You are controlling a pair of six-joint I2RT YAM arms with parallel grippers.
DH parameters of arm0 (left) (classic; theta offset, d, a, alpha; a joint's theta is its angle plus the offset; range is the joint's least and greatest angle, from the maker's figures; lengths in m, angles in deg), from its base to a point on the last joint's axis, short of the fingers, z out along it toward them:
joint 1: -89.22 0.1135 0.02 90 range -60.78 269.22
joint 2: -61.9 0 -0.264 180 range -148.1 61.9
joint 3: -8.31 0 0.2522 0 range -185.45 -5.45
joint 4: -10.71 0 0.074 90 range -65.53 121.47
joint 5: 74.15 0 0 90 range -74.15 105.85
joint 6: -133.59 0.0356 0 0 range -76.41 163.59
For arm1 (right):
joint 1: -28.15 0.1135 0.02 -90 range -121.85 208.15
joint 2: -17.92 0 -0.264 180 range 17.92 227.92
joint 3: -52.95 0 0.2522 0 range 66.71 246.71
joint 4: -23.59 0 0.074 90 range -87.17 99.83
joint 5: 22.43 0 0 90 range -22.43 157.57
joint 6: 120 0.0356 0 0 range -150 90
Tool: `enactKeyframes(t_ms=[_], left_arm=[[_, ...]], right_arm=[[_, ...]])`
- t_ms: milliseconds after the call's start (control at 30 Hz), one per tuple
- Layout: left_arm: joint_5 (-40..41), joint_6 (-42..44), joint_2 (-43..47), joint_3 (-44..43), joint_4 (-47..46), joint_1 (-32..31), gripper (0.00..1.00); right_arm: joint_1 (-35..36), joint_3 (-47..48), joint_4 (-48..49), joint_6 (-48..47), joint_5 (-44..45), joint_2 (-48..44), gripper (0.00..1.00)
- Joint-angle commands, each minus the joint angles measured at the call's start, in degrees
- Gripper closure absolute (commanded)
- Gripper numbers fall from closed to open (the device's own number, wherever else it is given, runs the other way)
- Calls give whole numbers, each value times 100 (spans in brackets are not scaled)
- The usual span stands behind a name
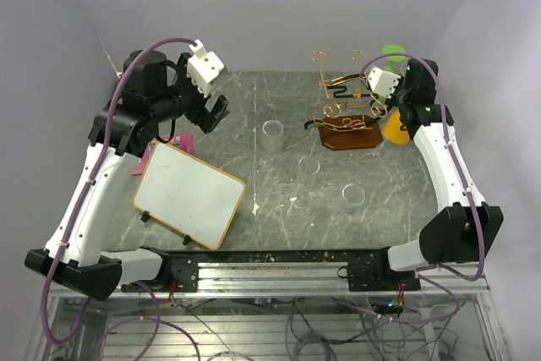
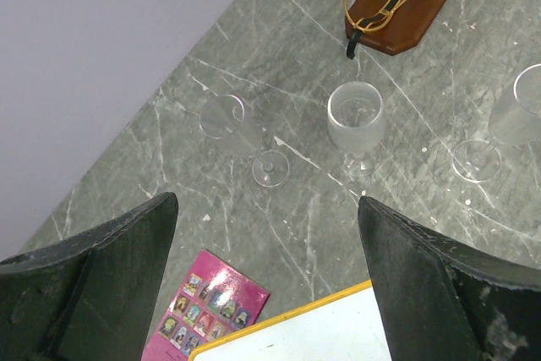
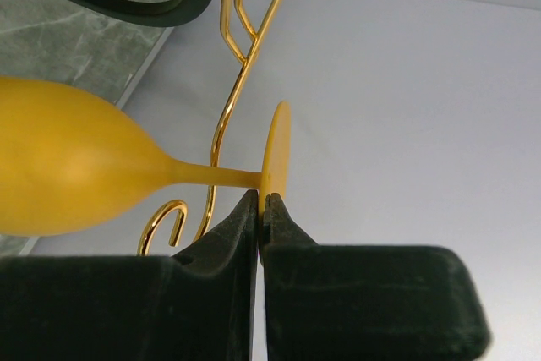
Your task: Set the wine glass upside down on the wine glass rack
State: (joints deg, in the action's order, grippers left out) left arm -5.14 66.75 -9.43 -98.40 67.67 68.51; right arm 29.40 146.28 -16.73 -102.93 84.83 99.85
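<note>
While the left hand (image 1: 214, 116) hangs with its fingers spread wide above the far-left part of the grey marbled counter (image 1: 279, 226), it holds nothing. Under it a pink picture card (image 2: 211, 306) lies flat near the left edge. The card's near end is tucked under a white board with a yellow frame (image 1: 190, 194), which sits toward the near-left corner.

Just beyond the card a clear wine glass (image 2: 232, 124) lies on its side. A frosted clear wine glass (image 2: 355, 120) stands upright beside it, near the middle of the counter. A further clear glass (image 2: 520, 107) stands to its right, and another (image 1: 352, 196) is closer to the near edge.

Toward the far-right corner stands the wine glass rack (image 1: 338, 90), with gold and black wire rising from a reddish-brown wooden base (image 1: 347, 134). A small green shape (image 1: 393, 52) shows by its top, too small to identify.

The yellow wine glass (image 3: 68, 166) is at the right end of the rack, just beside the base. Its stem crosses one gold wire, but I cannot tell whether they touch. The right hand (image 3: 262, 209) is pressed together on the rim of the glass's foot, pinching it, at the right edge of the counter.
</note>
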Motion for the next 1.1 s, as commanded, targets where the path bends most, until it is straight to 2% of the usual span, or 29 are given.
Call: enactKeyframes(t_ms=[0,1067], left_arm=[[-79,55,-17,15,-53,43,2],[-203,151,167,110,29,41,2]], right_arm=[[33,-12,218,-5,278,15,100],[-55,-354,-225,180,797,-528,98]])
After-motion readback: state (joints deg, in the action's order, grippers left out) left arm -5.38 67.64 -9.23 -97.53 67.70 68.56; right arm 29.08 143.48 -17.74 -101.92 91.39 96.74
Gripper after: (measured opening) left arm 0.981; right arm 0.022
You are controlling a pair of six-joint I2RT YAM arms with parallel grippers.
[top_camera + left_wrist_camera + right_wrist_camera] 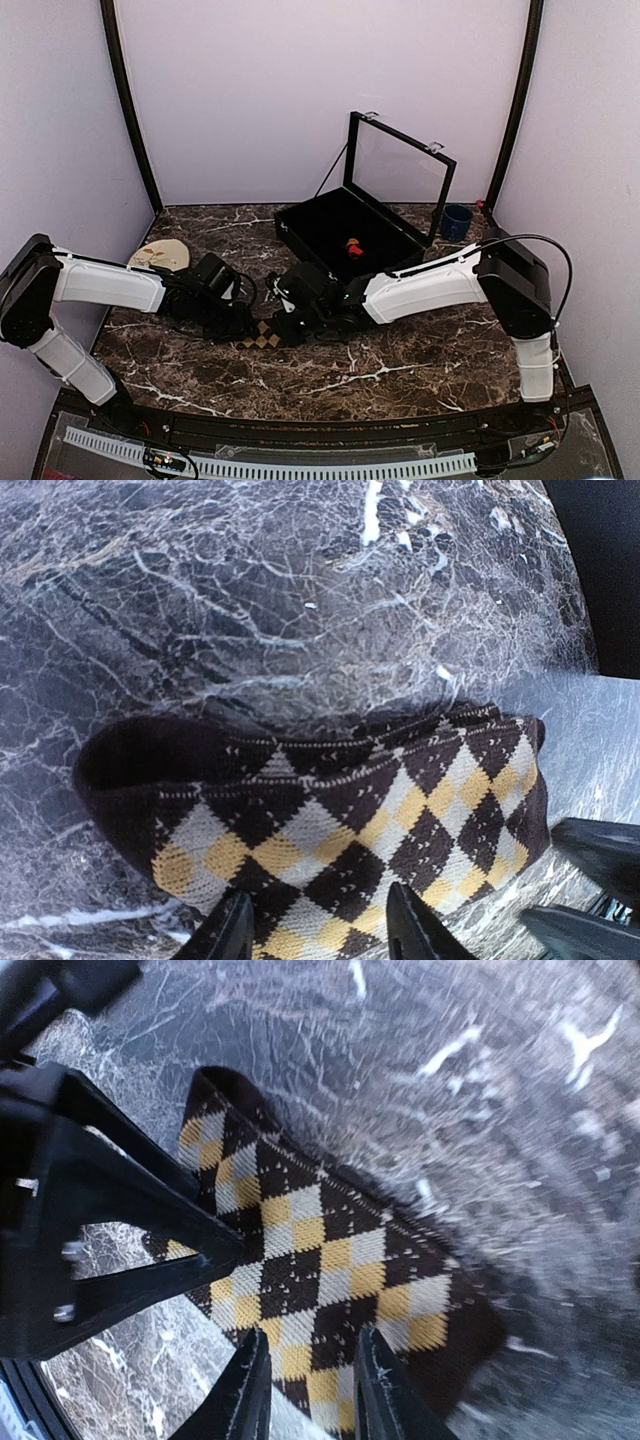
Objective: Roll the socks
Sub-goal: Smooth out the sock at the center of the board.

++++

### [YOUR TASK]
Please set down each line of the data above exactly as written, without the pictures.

### [EXERCISE OUTPUT]
You are controlling a pair of six-joint I2RT YAM arms with parallel grippers.
DH parameters of arm0 (left) (classic; theta offset, d, a, alpha; a joint's theta is its angle plus the offset; range is the joint's least and greatest angle, from the maker's figures; lengths in m, angles in deg), from its base to a point on the last joint's axis, short of the fingers, z out along it toward them:
joint 1: -89.22 0.1135 0.02 90 range -60.78 269.22
joint 2: -61.9 0 -0.264 180 range -148.1 61.9
joint 3: -8.31 0 0.2522 0 range -185.45 -5.45
joint 4: -10.71 0 0.074 90 range -65.53 121.47
joint 5: 74.15 0 0 90 range -74.15 105.85
joint 6: -133.59 0.0356 0 0 range -76.41 163.59
For arm1 (right):
joint 1: -28.15 0.1135 0.02 -90 range -121.85 208.15
joint 2: -17.92 0 -0.264 180 range 17.92 227.92
joint 3: -52.95 0 0.2522 0 range 66.71 246.71
joint 4: -23.59 0 0.074 90 range -87.17 99.83
joint 5: 22.43 0 0 90 range -22.43 157.57
joint 6: 120 0.0356 0 0 range -150 90
Tool: `enactKeyframes(t_ms=[_], left_arm=[[_, ...]], right_arm=[[_, ...]])`
- t_ms: milliseconds after the call's start (control at 30 Hz), one per tuple
- Layout: left_arm: joint_5 (-40..41), joint_6 (-42..44), joint_2 (-43..47), joint_3 (-44..43), joint_4 (-47..46), joint_1 (-32..31), gripper (0.00..1.00); right_arm: joint_1 (-35..36), joint_3 (-47..48), joint_4 (-48..49), joint_6 (-48..47), joint_5 (-44..45), joint_2 (-48..44), gripper (0.00..1.00)
- Joint-angle commands, each minus the joint angles measured at the call's start, in degrees
- Gripper closure absolute (commanded)
- Gripper numbers fall from closed to open (the device's own number, wherever else it is given, runs the other way)
- Calls give whole numbers, each value times 100 (spans in brackets are not scaled)
- The usual span stands behind a name
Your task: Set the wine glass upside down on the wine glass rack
State: (joints deg, in the action's order, grippers left out) left arm -5.14 66.75 -9.43 -98.40 67.67 68.51; right arm 29.40 146.28 -16.73 -102.93 84.83 99.85
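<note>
While the left hand (image 1: 214, 116) hangs with its fingers spread wide above the far-left part of the grey marbled counter (image 1: 279, 226), it holds nothing. Under it a pink picture card (image 2: 211, 306) lies flat near the left edge. The card's near end is tucked under a white board with a yellow frame (image 1: 190, 194), which sits toward the near-left corner.

Just beyond the card a clear wine glass (image 2: 232, 124) lies on its side. A frosted clear wine glass (image 2: 355, 120) stands upright beside it, near the middle of the counter. A further clear glass (image 2: 520, 107) stands to its right, and another (image 1: 352, 196) is closer to the near edge.

Toward the far-right corner stands the wine glass rack (image 1: 338, 90), with gold and black wire rising from a reddish-brown wooden base (image 1: 347, 134). A small green shape (image 1: 393, 52) shows by its top, too small to identify.

The yellow wine glass (image 3: 68, 166) is at the right end of the rack, just beside the base. Its stem crosses one gold wire, but I cannot tell whether they touch. The right hand (image 3: 262, 209) is pressed together on the rim of the glass's foot, pinching it, at the right edge of the counter.
</note>
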Motion for the next 1.1 s, as commanded, targets where the path bends most, until it is straight to 2% of the usual span, or 29 are given.
Call: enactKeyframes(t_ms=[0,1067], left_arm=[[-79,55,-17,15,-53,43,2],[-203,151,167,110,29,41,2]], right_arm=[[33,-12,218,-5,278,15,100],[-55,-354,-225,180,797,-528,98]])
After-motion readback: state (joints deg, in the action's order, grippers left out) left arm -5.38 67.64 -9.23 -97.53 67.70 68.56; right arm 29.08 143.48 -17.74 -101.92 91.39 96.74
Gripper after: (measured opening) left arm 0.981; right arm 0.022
You are controlling a pair of six-joint I2RT YAM arms with parallel grippers.
[top_camera + left_wrist_camera + right_wrist_camera] 
Objective: Roll the socks
Sub-goal: Smooth out the sock at the center of the board.

The generated output is now complete.